Die Sponsoren Hein Derix GmbH & Ko. KG (Kevelaer) und Glas Schmitz Spiegel GmbH (Kempen) haben die Sanierung der Buntglas-Bleiverglasungen sowie deren Einfassung in Doppelglasscheiben abgeschlossen. Diese können demnächst in den fertiggestellten neuen Holzfenster im EG, OG und DG verbaut werden. Die Außenfarbe dieser Fenster basiert übrigens nicht auf einer verrückten Idee, sondern vielmehr auf den dem LVR-Amt für Denkmalschutz im Rheinland übergebenen Proben. Mikroskopische Untersuchungen haben das markante Türkisgrün als erste Anstrichfarbe dokumentiert. Aufgrund des Funds dieses außergewöhnlichen Farbtons wird das Text-Logo von Haus Haan ab dem 17. Mai auch in diesem Türkisgrün (für die Fachleute unter den Lesern: NCS S2030B60G) erscheinen.

Insbesondere das Erscheinungsbild des ikonischen runden Fensters im Dachgeschoss, das Tischlermeister Guido Peters auf dem Foto kurz vor dem Einbau präsentiert, wird zukünftig zweifelsfrei in Kombination mit seiner Buntglas-Bleiverglasung besonders eindrucksvoll wirken. Aber auch das von den Mitarbeitern der Schreinerei Peters, Simon Peters und Herbert Hermsen, nachgebauten und für das BAUHAUS stilistisch typische Eckfenster des Damenzimmers oder die vier doppelflügeligen Fenster des halbrunden Erkers im Herrenzimmer werden nicht nur aufgrund ihrer außergewöhnlichen Außenfarbe ein Zeichen setzen.

Eine große Hilfe war auch die Unterstützung eines langjährigen Freunds, Reinald Beecker. Der gelernte Metallbauer hatte bereits die Stahlstützen auf dem der Balkon ruht, nach Vorgaben des Statikers Neinhuis (Kalkar) durch Flachstahlstücke ertüchtigt. Nach dem Ausbau der alten Erkerfenster musste festgestellt werden, dass eine der drei Stahlstützen geschwächt war. Da der Fensterbauer schon mit den neuen Fenstern in den Startlöchern stand, erklärte sich Reinald – dieses Mal sehr spontan – bereit durch Aufschweißen von Metallplatten diese Stahlstütze fachgerecht zu ertüchtigen. Danke!

Nach über zweieinhalb Jahren Recherche konnte just in time ein historisches Foto verfügbar gemacht werden auf dem die originale Haustür vollständig und deutlich zu erkennen ist. Dieses wird der Tischler nun als Vorlage für den anstehenden Nachbau nutzen können. Ein weiteres Bauteil, das nach historischem Vorbild originalgetreu wiederhergestellt werden kann und somit das Gesamtbild optimiert.
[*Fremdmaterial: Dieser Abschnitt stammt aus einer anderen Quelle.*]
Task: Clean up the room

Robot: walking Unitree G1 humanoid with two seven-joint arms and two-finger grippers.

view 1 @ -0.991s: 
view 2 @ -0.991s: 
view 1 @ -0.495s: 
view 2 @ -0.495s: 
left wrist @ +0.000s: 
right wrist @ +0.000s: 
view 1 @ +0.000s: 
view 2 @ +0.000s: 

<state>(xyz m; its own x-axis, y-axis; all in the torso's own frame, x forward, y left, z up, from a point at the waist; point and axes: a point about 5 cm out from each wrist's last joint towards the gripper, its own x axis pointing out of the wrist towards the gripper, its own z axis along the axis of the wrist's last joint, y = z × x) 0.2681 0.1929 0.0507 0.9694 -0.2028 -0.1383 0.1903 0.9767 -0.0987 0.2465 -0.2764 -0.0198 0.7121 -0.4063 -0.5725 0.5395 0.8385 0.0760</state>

Anfang Mai hat die Firma Oynak (Kleve) begonnen den Putz der gesamten Hausfassade zu sanieren. Wenn das Wetter mitspielt, könnte die Fassade im Juni mit dem durch den Sponsor Therwall UG & Co. KG (Goch) erfolgenden Anstrich vollendet werden. Auch diese Arbeiten wären ohne das seit über einem Jahr das Haus umgebende Gerüst gar nicht möglich. Somit gilt unserem Sponsor Gerüstbau Peters (Bedburg-Hau) an dieser Stelle ein ganz besonderer Dank!